**Activity:** Write out the data below exactly, from its first line to the line containing "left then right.", that line included.

**** Data section ****

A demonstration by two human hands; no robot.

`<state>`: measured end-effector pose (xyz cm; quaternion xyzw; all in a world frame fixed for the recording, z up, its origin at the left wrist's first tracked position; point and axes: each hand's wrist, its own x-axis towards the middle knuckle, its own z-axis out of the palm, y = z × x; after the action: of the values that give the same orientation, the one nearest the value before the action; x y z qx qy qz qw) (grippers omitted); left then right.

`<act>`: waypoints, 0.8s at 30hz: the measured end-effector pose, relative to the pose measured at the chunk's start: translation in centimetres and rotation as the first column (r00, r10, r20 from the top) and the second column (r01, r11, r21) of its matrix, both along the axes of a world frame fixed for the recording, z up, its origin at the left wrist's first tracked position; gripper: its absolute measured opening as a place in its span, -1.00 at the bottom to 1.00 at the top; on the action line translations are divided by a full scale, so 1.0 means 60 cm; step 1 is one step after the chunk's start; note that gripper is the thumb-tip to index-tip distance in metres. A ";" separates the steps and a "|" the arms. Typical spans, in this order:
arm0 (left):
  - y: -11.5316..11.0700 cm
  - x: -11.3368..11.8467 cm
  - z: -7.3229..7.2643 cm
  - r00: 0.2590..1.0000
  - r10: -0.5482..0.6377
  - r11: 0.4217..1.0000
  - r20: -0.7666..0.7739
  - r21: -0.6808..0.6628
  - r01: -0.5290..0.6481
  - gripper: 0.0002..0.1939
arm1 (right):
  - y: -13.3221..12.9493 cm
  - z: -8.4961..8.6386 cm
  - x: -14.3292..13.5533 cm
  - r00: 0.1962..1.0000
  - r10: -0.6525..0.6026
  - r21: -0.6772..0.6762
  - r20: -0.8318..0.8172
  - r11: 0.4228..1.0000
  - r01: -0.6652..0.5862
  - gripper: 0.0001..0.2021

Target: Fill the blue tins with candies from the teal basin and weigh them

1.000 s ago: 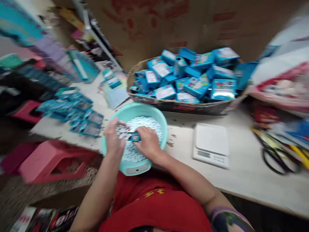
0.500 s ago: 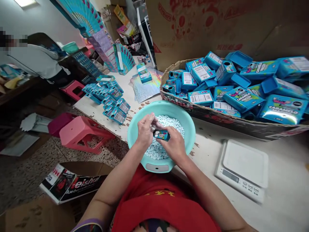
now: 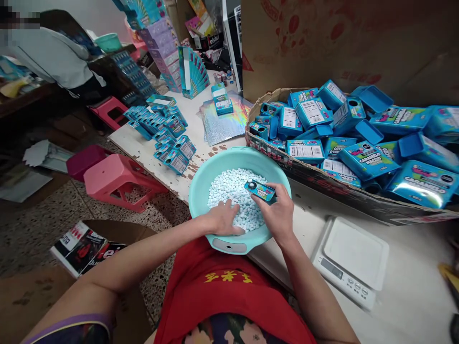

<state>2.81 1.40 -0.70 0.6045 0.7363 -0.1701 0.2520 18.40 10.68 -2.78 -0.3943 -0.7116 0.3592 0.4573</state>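
Head feed, from my end: right hand (image 3: pixel 280 210) has a small blue box (image 3: pixel 264 191) pinched between thumb and fingers, over the right side of the turquoise basin (image 3: pixel 199 184). Box is tilted, "CARAMELO" lettering readable, round opening at its left end with something pale in it; can't make out what. Left hand (image 3: pixel 225 219) is palm down at the near side of the white pellets (image 3: pixel 229 184) in the basin, fingers spread and touching them. Can't tell if any are caught under the palm.

Basin sits at the edge of the bench (image 3: pixel 304 227), just in front of a red apron (image 3: pixel 229 296). White scale (image 3: pixel 353 253) to its right. Behind and right, I see a cardboard carton (image 3: pixel 362 208) heaped with blue boxes (image 3: pixel 369 160). Left of the basin, more boxes in a cluster (image 3: pixel 176 161); beyond it, shiny sheets (image 3: pixel 217 133).
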 end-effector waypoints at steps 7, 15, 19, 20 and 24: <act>0.020 0.003 0.001 0.955 0.058 0.992 0.289 0.093 -0.089 -0.61 | -0.004 0.014 0.008 0.992 0.067 -0.129 -0.102 0.988 -0.080 -0.66; 0.017 -0.018 0.052 -0.024 0.151 0.468 0.988 -0.092 -0.879 -0.69 | -0.017 0.022 -0.001 0.968 0.148 -0.048 0.204 0.989 -0.142 -0.73; 0.044 0.002 0.066 -0.209 -0.151 0.323 0.966 -0.152 -0.934 -0.68 | -0.037 0.027 -0.017 0.922 0.238 -0.044 0.306 0.971 -0.236 -0.74; 0.051 0.005 0.067 -0.211 -0.186 0.294 0.960 -0.151 -0.944 -0.67 | -0.041 0.028 -0.020 0.922 0.248 -0.049 0.298 0.968 -0.245 -0.73; 0.065 0.010 0.065 -0.177 -0.199 0.266 0.964 -0.121 -0.956 -0.64 | -0.049 0.033 -0.028 0.944 0.213 -0.071 0.250 0.977 -0.201 -0.72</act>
<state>3.44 5.27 3.19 0.1992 0.5003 0.7447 0.3943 16.71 7.75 -0.78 -0.3706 -0.7941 0.3669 0.3123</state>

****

**Exercise solution:**
A demonstration by two human hands; no robot.

`<state>`: measured end-effector pose (xyz cm; quaternion xyzw; all in a world frame fixed for the recording, z up, its origin at the left wrist's first tracked position; point and axes: each hand's wrist, its own x-axis towards the middle knuckle, its own z-axis out of the palm, y = z × x; after the action: of the values that give the same orientation, the one nearest the value before the action; x y z qx qy qz qw) (grippers omitted); left then right.

The work on this exercise has been finished.